Here's another daytime schedule with a prime-time close-up, no great shakes but I'm a Viskupic completist...
Now it's Vincent Price hamming it up on The Snoop Sisters!
It's been a while since I've posted a full morning sched (plus Newsday's delightfully 70's graphics), so here's Wednesday. I look at this and I immediately want to dig out some vintage video of The Galloping Gourmet, Courageous Cat and The Price is Right. Then I recover.
The week beginning with the 24th is such a dull one, they featured a show from next week on the cover! It stars Greer Garson and somebody I never even heard of!
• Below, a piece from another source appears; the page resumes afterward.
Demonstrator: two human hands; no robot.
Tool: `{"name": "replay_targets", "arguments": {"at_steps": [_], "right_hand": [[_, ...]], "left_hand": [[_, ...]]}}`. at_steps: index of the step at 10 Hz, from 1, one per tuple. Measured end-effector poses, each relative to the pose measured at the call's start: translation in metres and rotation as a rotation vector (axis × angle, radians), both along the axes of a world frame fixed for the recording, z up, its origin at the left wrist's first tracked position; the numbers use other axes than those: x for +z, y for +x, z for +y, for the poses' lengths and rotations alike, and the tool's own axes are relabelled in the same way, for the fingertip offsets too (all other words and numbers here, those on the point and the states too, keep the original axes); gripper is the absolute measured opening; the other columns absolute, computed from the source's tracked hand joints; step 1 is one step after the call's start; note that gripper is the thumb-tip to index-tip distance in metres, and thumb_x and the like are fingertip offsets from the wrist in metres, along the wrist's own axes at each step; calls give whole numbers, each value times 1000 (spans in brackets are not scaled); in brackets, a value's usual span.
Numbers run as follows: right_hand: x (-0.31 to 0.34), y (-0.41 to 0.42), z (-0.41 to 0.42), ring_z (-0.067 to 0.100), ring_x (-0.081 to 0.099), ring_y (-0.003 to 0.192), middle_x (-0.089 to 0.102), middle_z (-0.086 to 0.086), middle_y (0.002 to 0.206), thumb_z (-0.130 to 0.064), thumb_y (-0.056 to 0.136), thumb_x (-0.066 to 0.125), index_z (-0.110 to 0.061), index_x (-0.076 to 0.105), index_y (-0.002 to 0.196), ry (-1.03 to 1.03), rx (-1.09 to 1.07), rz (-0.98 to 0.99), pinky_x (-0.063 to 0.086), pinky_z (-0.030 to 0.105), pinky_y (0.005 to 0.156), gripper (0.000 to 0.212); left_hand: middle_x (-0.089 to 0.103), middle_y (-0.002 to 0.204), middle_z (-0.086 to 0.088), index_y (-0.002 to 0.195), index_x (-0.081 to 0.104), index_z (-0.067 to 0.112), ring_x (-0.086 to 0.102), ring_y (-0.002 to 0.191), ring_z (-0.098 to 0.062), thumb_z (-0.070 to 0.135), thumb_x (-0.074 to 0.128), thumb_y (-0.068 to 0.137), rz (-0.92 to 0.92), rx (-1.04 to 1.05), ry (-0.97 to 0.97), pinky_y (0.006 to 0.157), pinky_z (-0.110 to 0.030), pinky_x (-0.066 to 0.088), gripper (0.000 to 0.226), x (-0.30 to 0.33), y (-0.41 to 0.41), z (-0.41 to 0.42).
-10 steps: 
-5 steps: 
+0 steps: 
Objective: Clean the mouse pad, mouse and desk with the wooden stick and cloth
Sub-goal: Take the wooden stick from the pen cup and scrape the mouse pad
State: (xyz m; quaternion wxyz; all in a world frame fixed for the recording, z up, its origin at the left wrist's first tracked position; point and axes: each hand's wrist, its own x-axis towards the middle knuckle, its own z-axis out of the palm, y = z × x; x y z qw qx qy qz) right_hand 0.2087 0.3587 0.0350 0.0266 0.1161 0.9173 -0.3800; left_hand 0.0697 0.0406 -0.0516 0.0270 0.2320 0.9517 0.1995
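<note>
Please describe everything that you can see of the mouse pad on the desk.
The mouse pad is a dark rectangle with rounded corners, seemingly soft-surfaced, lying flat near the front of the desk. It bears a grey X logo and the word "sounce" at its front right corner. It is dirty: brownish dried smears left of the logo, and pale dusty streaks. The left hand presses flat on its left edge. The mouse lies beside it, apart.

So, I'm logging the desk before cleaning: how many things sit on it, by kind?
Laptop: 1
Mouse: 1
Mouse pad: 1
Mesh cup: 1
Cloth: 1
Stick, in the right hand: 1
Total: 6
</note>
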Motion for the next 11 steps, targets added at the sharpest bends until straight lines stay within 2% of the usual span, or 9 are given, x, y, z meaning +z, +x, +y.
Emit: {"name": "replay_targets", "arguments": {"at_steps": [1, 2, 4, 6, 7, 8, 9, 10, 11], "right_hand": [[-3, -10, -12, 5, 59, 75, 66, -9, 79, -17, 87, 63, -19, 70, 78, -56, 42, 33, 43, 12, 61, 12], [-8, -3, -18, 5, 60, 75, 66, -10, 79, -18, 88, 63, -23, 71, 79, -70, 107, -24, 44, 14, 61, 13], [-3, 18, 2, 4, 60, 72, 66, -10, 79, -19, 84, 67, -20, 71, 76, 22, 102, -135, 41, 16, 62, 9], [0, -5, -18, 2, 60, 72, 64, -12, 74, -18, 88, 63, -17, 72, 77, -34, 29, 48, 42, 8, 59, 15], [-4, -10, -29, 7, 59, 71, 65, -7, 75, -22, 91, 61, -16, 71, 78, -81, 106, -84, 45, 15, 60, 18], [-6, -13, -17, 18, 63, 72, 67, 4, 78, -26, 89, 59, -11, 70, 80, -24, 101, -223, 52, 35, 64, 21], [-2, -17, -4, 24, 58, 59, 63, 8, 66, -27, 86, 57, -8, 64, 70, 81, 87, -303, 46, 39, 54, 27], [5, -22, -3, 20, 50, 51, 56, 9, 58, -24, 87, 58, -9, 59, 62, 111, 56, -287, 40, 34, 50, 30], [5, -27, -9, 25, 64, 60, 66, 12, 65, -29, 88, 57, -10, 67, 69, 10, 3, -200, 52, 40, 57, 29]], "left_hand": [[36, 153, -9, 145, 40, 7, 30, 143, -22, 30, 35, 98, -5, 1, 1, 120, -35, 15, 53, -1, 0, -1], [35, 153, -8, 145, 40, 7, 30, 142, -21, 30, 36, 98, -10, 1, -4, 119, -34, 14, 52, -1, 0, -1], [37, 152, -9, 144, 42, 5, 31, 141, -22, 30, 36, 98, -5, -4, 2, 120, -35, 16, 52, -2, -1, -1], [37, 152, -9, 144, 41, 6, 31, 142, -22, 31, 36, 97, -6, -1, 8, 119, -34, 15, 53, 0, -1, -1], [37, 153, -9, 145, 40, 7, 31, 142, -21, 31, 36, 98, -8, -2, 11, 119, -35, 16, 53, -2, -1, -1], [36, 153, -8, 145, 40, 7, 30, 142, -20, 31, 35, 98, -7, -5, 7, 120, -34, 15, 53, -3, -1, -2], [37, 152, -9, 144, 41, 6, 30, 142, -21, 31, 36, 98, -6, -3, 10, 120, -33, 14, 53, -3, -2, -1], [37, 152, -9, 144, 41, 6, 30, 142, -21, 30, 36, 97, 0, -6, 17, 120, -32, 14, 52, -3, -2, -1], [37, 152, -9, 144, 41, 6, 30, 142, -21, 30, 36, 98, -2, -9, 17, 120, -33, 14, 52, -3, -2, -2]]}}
And although there's an elegant Tony Gentile painting to go with it, the program is called Crown Matrimony, two words that, when placed together, guarantee me a good night's sleep.
At least the TV Line has some Bowie, and a Long Island-centric story about a team of young women playing ice hockey at the Racquet & Rink in Farmingdale.
The opening paragraph of this piece about Garson mentions that she's a member of the local "sheriff's posse" in New Mexico. Unless you're a fan, it's all downhill from there.
I'm gonna pack it in right here, despite there being one more day in the month. I'll just present the next cover as a tease, because nothing should whet your appetite for more teevee nostalgia like a hunchbacked Sandy Duncan mobbed by Disney characters. I think she needs to refer Pluto to a good ophthalmologist. Something going on there.
See you real soon! Why? What the hell else I gotta do?